Output exactly the lines that run from the top of the entries to the line holding "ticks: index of", including both of those lines.

===== Data records

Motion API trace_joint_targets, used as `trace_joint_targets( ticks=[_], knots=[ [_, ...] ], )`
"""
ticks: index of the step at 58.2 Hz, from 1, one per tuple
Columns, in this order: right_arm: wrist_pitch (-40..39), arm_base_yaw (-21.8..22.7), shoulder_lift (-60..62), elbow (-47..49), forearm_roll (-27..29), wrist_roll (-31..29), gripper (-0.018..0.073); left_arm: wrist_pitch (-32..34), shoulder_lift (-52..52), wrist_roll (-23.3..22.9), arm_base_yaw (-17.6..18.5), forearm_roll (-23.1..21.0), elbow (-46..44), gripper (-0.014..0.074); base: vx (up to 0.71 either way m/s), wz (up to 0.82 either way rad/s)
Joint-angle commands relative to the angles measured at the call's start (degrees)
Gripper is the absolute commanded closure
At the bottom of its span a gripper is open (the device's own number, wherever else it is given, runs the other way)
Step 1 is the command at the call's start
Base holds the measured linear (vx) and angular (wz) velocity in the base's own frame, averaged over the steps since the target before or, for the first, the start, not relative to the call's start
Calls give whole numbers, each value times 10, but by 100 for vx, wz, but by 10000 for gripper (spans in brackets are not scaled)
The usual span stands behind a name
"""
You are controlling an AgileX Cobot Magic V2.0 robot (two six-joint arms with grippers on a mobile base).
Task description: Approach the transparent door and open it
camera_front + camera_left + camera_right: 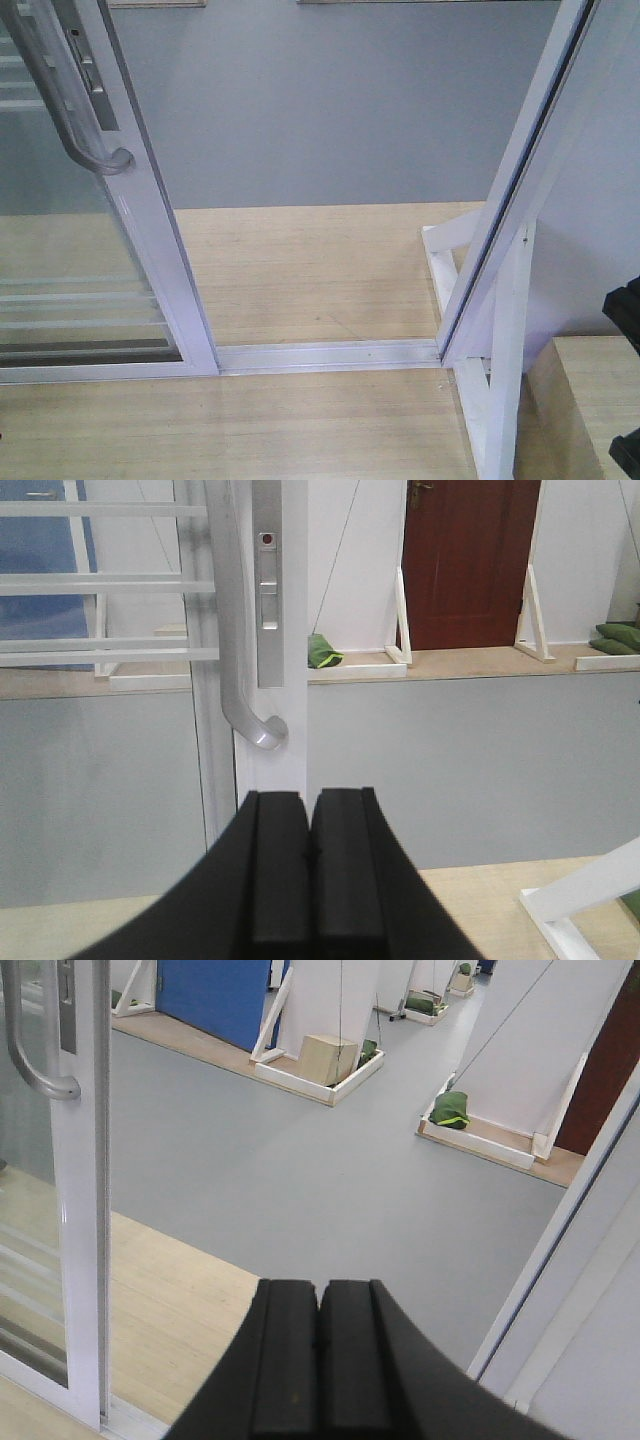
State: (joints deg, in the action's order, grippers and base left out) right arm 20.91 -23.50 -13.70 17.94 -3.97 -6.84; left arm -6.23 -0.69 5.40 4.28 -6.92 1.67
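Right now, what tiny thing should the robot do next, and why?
Probably bring the left gripper up toward the pull handle and open its pads. Both grippers look shut and empty, the right gripper faces the gap, and the transparent door looks slid partly open, its handle directly ahead of the left one.

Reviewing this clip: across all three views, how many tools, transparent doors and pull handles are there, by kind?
Tools: 2, the left tool and the right tool, both closed
Transparent doors: 1, the transparent door
Pull handles: 1, the grey pull handle
Total: 4
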Motion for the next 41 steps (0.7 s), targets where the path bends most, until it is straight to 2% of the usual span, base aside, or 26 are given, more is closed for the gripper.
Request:
trace_joint_targets(
  ticks=[1,27,34,41],
  knots=[
    [-47,3,-5,16,-2,0,562,51,-8,-3,3,0,7,602,0,0],
    [-51,3,-6,9,-3,-3,562,51,-8,-3,3,0,7,602,0,0],
    [-117,3,5,-65,10,-10,562,51,-8,-3,3,0,7,602,0,0],
    [-204,2,41,-163,64,-8,562,51,-8,-3,3,0,7,602,0,0]
  ],
)
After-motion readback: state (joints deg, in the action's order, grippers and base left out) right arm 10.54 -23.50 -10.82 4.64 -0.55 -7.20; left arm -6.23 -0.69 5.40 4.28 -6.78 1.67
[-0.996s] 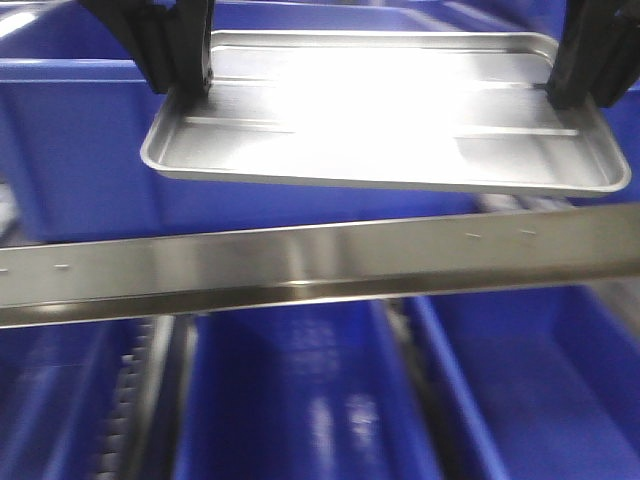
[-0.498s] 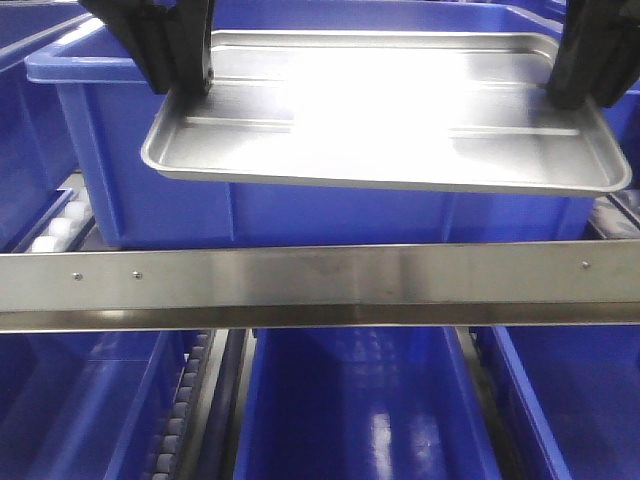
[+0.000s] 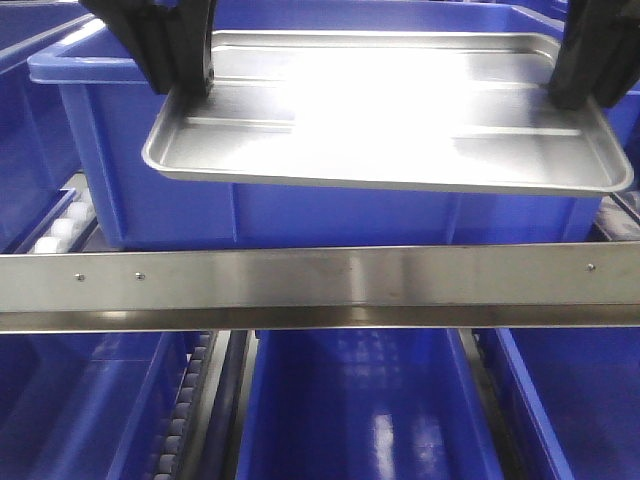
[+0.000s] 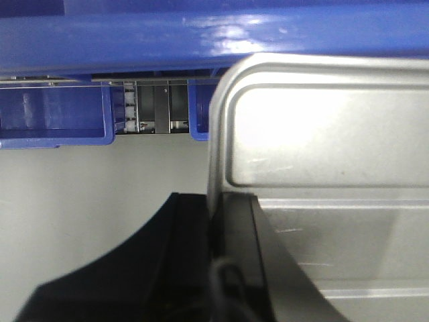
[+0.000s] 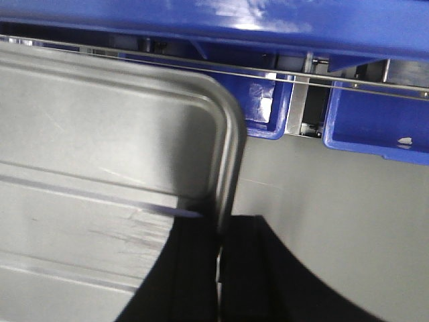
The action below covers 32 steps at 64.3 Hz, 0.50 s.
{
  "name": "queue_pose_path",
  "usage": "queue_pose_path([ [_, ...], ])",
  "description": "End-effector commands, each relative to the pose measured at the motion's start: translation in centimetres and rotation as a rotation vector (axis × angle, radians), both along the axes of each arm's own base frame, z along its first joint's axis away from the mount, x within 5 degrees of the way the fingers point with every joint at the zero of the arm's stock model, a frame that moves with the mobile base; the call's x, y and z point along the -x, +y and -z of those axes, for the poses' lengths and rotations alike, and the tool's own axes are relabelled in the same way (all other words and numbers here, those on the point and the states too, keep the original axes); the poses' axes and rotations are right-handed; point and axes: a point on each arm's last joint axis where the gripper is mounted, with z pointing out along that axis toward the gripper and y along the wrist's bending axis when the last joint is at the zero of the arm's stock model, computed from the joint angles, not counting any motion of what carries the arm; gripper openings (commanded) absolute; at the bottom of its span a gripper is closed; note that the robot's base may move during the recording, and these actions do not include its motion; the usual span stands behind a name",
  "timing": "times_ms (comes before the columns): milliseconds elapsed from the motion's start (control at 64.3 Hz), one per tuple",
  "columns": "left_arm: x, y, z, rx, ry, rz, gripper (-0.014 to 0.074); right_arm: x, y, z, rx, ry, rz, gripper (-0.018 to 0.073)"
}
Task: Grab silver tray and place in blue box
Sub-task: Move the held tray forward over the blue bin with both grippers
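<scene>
The silver tray (image 3: 385, 115) hangs level in the air in front of the blue box (image 3: 330, 215), at about the height of the box's rim. My left gripper (image 3: 190, 85) is shut on the tray's left rim, and my right gripper (image 3: 572, 92) is shut on its right rim. In the left wrist view the black fingers (image 4: 231, 221) pinch the tray's edge (image 4: 216, 161), with the box's lip (image 4: 214, 33) just ahead. The right wrist view shows the same pinch on the tray (image 5: 100, 147) at its right rim by my right gripper (image 5: 220, 231).
A steel rail (image 3: 320, 285) crosses the front view below the tray. Beneath it stand more blue crates (image 3: 365, 410), with roller strips (image 3: 185, 410) between them. Another blue crate (image 3: 30, 130) stands at far left. Grey floor (image 4: 87, 194) lies under the tray.
A second ago the view was sliding and blurred. The scene has shifted, bringing the blue box squarely behind the tray, and has settled. Both grips on the tray are unchanged.
</scene>
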Motion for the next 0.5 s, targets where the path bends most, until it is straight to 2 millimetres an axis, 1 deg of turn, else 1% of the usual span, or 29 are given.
queue_pose_path([
  [0, 0.35, 0.57, -2.74, 0.055, -0.1, 0.014, -0.0097, 0.2, -0.21, -1.96, -0.013, -0.09, -0.018, 0.0057],
  [482, 0.34, 0.58, -2.74, 0.054, -0.102, 0.014, -0.0097, 0.2, -0.21, -1.96, -0.013, -0.09, -0.018, 0.0057],
])
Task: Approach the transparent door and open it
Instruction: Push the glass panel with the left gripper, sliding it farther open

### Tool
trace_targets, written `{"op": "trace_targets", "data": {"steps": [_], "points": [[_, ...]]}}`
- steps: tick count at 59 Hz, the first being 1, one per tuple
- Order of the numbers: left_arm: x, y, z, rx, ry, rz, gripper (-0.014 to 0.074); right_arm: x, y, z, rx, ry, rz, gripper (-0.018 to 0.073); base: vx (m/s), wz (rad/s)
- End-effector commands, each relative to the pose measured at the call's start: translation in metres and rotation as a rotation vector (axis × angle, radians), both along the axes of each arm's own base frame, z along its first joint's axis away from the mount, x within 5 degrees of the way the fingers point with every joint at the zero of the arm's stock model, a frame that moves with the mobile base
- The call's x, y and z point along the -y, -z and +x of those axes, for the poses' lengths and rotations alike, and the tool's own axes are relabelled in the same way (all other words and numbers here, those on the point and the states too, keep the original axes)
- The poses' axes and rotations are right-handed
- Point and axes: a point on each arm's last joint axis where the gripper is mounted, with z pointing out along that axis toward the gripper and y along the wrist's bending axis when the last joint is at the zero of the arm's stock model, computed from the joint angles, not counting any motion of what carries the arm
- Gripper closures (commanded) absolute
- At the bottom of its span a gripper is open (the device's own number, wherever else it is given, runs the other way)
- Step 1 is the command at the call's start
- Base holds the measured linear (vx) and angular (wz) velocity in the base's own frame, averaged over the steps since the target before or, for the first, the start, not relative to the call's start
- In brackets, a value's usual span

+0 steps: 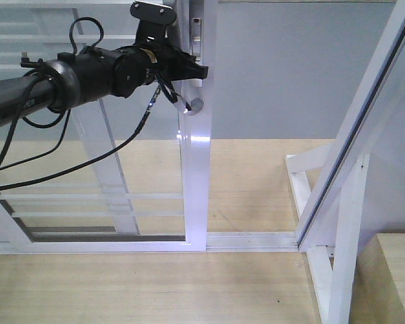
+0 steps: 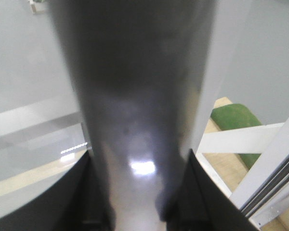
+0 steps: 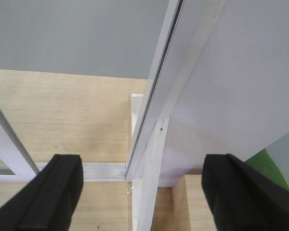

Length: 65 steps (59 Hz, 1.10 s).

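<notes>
The transparent door [image 1: 194,182] is a glass panel in a white frame with thin white bars, standing at the left. A gap shows along the floor track between its right stile and the slanted white jamb [image 1: 354,145]. My left gripper [image 1: 187,70] is at the door's silver-grey handle [image 1: 195,104], high on the stile. In the left wrist view the blurred handle [image 2: 135,96] fills the space between the black fingers [image 2: 89,197], and the left gripper [image 2: 142,192] is shut on it. My right gripper [image 3: 149,192] hangs open over the jamb's foot, holding nothing.
A white triangular support brace [image 1: 341,270] stands at the right, with a light wooden box [image 1: 398,277] beside it. The aluminium floor track [image 1: 256,241] runs across the wooden floor. A grey wall is behind. A green object [image 2: 233,118] lies beyond the frame.
</notes>
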Motion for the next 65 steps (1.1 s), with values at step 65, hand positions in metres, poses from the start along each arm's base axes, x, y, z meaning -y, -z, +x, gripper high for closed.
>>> {"op": "trace_targets", "data": {"steps": [65], "points": [[-0.171,-0.101,0.019,0.203,-0.350,-0.066,0.0598,0.001,-0.018,0.002,0.113,-0.009,-0.020,-0.0004,-0.01,0.01]]}}
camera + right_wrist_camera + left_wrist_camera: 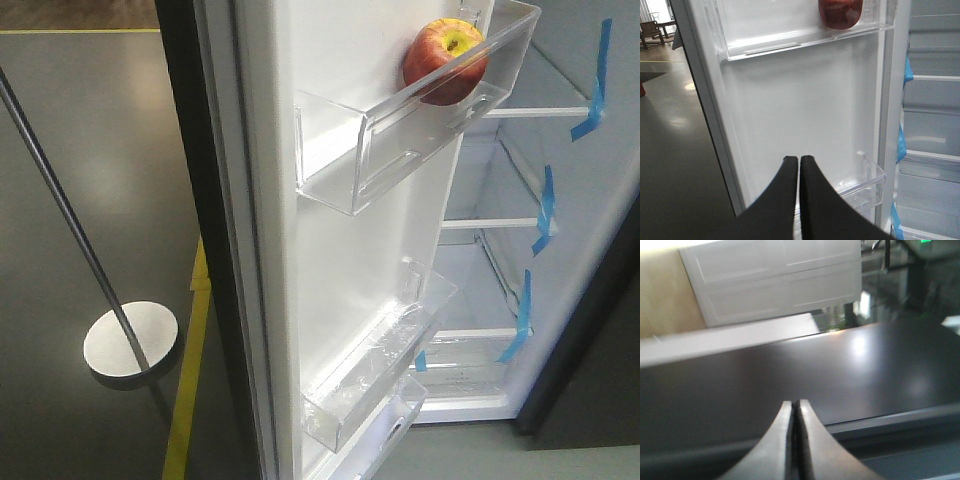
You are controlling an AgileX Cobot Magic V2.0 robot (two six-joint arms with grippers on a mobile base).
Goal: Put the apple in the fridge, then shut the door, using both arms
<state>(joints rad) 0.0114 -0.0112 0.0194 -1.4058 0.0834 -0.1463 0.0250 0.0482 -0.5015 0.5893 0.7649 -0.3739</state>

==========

Response to the task.
Motion API trace_joint_targets, used as `trace_joint_targets( ticks=[_], knots=[ [_, ...] ], )`
"""
ticks: index of the step at 58.2 Hz, from 1, one per tuple

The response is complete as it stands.